Europe is not much better. Despite massive weekly demonstrations calling for an immediate ceasefire in Gaza and the punishment of Israel, most European governments have taken hasty steps to contain such protests. In the early days of the war on Gaza, French Interior Minister Gerald Darmanin threatened to arrest anyone participating in antiwar marches and rallies. That threat did little to stop tens of thousands of people from taking to the heart of Paris in support of Palestine. Critics called Darmanin’s protest ban an attack on civil liberties.
In the UK, the Conservative government tried to demonize pro-Palestine marches. Pro-Israel Home Secretary Suella Braverman was sacked after drawing anger for accusing police of being too lenient with the protesters.
More recently, the German government banned British-Palestinian surgeon Ghassan Abu Sitta from entering the country to deliver testimony about his experiences in Gazan hospitals. On Saturday, he was also refused entry to France due to a German ban affecting all Schengen Area countries. Before him, former Greek finance minister and anti-Israel activist Yanis Varoufakis was also banned from entering Germany, where he was due to participate in an antiwar conference.
These and other examples have struck deep into the very fabric of Western societies. Israel’s automatic impunity in the eyes of Western governments and the ruling elite is gnawing at the foundations of fundamental individual freedoms and rights, not to mention raising legitimate questions about the undue influence that Zionist bodies have over Western politicians.

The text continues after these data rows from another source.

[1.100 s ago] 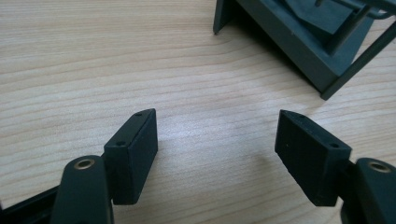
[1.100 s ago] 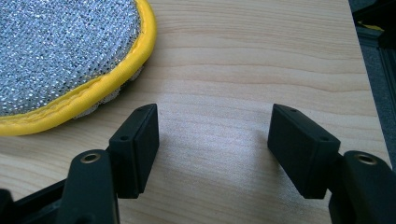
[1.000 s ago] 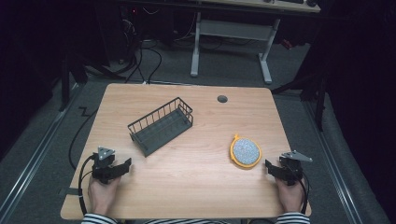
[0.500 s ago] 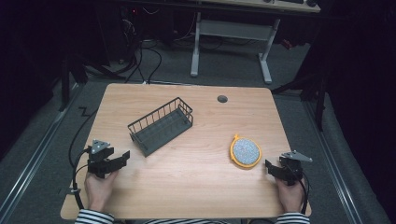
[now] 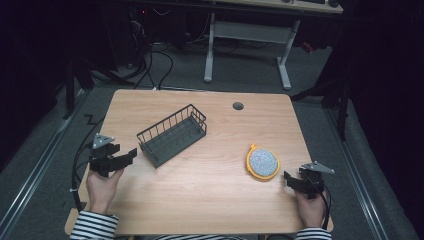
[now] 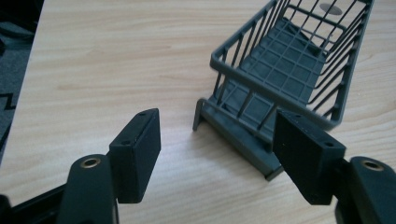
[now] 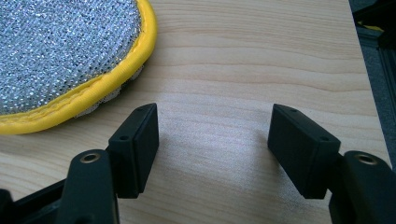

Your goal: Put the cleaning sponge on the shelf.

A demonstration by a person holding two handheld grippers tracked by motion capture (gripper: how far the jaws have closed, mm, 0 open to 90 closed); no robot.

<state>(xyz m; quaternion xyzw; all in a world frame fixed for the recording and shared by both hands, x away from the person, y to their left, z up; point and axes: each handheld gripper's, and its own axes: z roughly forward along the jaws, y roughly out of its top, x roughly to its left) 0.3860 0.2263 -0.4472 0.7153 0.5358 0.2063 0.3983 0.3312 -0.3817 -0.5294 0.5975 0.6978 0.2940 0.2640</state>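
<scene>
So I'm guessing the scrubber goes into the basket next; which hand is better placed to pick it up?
Probably the right. The right gripper sits open just beside the yellow-rimmed scrubber, while the left gripper faces the wire basket across the table.

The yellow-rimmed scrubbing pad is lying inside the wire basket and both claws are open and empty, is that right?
Not quite. In the high view the scrubbing pad lies on the bare table, apart from the wire basket. The left claw and right claw are indeed open and empty.
</scene>
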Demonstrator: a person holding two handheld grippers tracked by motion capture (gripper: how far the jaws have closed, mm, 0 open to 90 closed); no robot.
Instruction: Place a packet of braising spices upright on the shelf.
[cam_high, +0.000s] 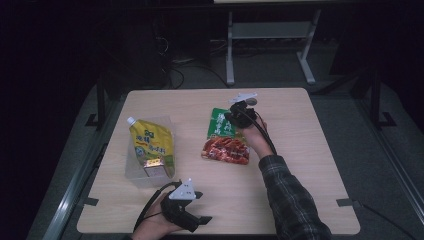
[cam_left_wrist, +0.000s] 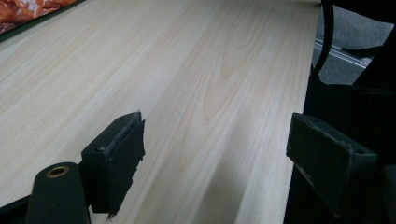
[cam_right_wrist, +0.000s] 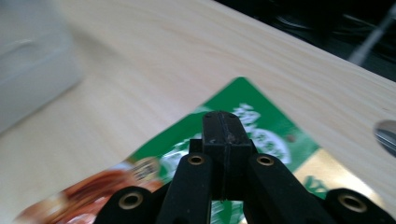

The reverberations of Israel’s war on Gaza will go deep into Western societies long after that horrific war is over. The link will linger for many years. Israel will have to face a reckoning if the international rules-based order is to survive. Failing that, a new order is already in the making. It coincides with the visible decline in US global hegemony as it battles internal tests about its commitment to its fundamental principles, which were meant to protect the interests of the American people first and foremost.
Israel has become a severe liability to the West and it is using its last reserves of support among politicians who will, at the end of the day, have to answer to voters. Vibrant democracies have a way of correcting themselves. Israel’s credit line among politicians is coming to its inevitable conclusion.
In the end, Israel will have to fight its own battles at the International Criminal Court, the International Court of Justice and other forums. The stigma of its atrocities in Gaza will not go away. The Global South, an emerging power, observes the unfolding calamity. Gaza is no longer about Palestine, even though that cause persists, but about the fidelity of a world order that is designed for all members with no exceptions.
Israel is the last of the 19th-century colonial projects and it has outlasted its expiration date. Historical Palestine/Israel needs to coexist to prevent a recurrence of genocidal wars like the one in Gaza. International law and the tenets of what the West has been preaching all these decades are being tested, both in the West and beyond. The credibility of the West is at stake. The road ahead leads to a fork and making the wrong choice will be detrimental. Europe should know better: the line between fascism and democracy can be invisibly thin.